Monday, December 23, 2013

Confession: I Have a Penchant for Bisexual Men

Confession: I have a penchant for bisexual men. Now, I don't mean I'm attracted to flamboyant, effeminate types, because I'm not. And I don't mean I consciously seek these men out. In fact, if you asked me three+ years ago how I'd react to learn that my man was attracted to other men, I'd likely say "completely turned off"--might've been a deal breaker. But this serial monogamist has (after already fallen for--let's just say, statistically speaking, an inordinate number of bi/bi-curious men) come to the realization that there is something specific & inherently different in the men that I'm drawn to. I am definitely a personality girl. I've always known this, but it became especially evident after a candid heart to heart with a dear friend of mine, Camille. She's been privy to the many details of my personal relationships during my last--ohhhh 7 years or so, of my Latina "Sex & the City" single life. She has experienced the shock & awe, more than once, more than twice, of hearing me say, "he's bi."

Before the conversation I'm about to relay to you, I'd (perhaps naively) been under the impression that the number of bisexual men in the world was grossly underestimated. It wasn't until filling Camille in on my new boyfriend details, that her joltingly honest statement (tactfully posed as a question): "Are you sure he's not gay?! I mean, with your track record, you should really find that out on like the 1st or 2nd date," brought me to the realization that it was me. There was something these bisexual men shared in common that drew me to them, & perhaps, them to me. 

Truth is, said ex boyfriend is in fact bi, or I should say bi-curious, as he's never acted on his attractions. I hadn't told her that yet. I wanted to tell her about how wonderful he was, before having her judge or dismiss the totality of his character, because of a label much of society has deemed abnormal, perverse. Camille has never made me feel uneasy about sharing anything, but while beside her, I drifted inwardly, newly conscious of the realization that my attraction to these men was not coincidental--there was a commonality they shared that appealed to me. All I remember of that evening was pondering what that commonality might be.

As is often the case during moments of heavy contemplation, the "cosmic forces," as Erica Jong describes1 , spoke to me, the very next day. In an effort to enhance my own voice as a writer, I picked up an old favorite, a voice as direct & honest as my own, Virginia Woolf's A ROOM OF ONE'S OWN. And there while skimming the underlinings, asterisks &  notes I penned throughout the margins, I came across Woolf's thoughts regarding our suppressed yearning for unity of the mind, of the male & female psyche:

"Perhaps to think [...] of one sex as distinct from the other is an effort. It interferes with the unity of the mind. [...] Coleridge perhaps meant this when he said that a great mind is androgynous. It is when the fusion takes place that the mind is fully fertilized and uses all its faculties. Perhaps a mind that is purely masculine cannot create, any more than a mind that is purely feminine, I thought. [...] the androgynous mind is resonant and porous; that it transmits emotion without impediment; that it is naturally incandescent & undivided [...] one goes back to Shakespeare's mind as the type of man-womanly mind..."

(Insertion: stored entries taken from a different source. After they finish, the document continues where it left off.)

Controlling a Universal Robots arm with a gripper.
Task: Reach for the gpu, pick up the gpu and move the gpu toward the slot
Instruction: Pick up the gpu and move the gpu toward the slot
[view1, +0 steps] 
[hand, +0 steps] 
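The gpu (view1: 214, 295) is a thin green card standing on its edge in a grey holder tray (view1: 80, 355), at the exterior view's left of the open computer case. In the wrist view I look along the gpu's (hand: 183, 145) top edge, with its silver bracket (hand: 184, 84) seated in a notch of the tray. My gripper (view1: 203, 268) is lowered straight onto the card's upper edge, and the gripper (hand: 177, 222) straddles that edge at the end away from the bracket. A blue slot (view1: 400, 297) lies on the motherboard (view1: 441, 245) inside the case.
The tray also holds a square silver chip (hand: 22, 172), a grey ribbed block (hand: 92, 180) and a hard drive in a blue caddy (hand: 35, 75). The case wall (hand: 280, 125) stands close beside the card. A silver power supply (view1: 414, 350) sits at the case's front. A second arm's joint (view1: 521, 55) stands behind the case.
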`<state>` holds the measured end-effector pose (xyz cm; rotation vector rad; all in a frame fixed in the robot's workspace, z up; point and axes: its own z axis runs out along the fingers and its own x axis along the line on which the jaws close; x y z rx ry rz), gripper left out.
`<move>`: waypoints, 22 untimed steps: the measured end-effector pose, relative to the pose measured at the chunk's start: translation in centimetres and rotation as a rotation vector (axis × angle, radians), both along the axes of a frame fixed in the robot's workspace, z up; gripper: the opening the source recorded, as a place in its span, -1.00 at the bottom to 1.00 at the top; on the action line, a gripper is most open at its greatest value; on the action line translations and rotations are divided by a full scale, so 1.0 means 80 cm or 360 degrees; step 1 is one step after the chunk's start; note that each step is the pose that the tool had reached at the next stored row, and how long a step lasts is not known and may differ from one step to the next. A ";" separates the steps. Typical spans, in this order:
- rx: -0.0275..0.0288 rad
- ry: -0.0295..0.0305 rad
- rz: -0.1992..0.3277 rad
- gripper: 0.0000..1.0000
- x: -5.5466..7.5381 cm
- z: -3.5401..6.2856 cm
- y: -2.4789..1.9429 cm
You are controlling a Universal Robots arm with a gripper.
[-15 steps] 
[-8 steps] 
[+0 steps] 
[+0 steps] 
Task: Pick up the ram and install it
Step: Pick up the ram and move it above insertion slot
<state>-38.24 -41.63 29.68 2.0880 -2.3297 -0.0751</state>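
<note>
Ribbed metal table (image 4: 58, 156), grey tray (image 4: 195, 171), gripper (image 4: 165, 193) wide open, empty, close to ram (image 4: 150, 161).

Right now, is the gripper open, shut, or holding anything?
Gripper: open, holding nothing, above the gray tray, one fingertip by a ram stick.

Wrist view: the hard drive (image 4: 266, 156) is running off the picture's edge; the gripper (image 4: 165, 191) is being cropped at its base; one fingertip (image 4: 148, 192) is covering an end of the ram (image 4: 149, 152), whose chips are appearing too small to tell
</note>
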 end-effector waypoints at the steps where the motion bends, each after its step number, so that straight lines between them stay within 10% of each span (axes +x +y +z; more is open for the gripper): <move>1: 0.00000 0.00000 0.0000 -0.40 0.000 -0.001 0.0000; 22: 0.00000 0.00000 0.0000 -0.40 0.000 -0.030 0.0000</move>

Obviously, I'd read A ROOM OF ONE'S OWN before, but had not considered it within the context of how such a fusion of the masculine & feminine mind, would affect sexuality, identity & the individual as a whole. What many have for so long deemed as perverse or abnormal, I began to view as a more fully developed & integrated mind.

I found that the senses of each of these men seemed heightened--almost bionic. They were all detail oriented, which enabled them to excel in the workplace, and almost anything they took a serious interest in. They could walk into a room, and instantly, notice every detail of everything & everyone in it. Touch was also important. I noticed early on that a recent ex never purchased a shirt or sweater that wasn't uber soft to the touch--made a mental note of it for future gifts. Superior communication skills too, have always been at the top of my "Ideal Man" list. I've always been expressive (perhaps more so on paper, than in person) & appreciate the same in others; the ability for others to express vulnerabilities and hard truths has always made me feel at ease and in the presence of a kindred spirit. In retrospect, it's perhaps in part, the ability for these men to communicate as expressively as I do on paper, in person, that drew me to them.

Though as I write these words, I must add that unfortunately, none were in a place of peace & acceptance with their sexuality. They were not open about it--never admitted to it (with the exception of one--& only to me), and were, for the most part, in denial & experienced a great deal of inner turmoil because of it. That turmoil, in more than one instance, resulted in the demise of the relationship.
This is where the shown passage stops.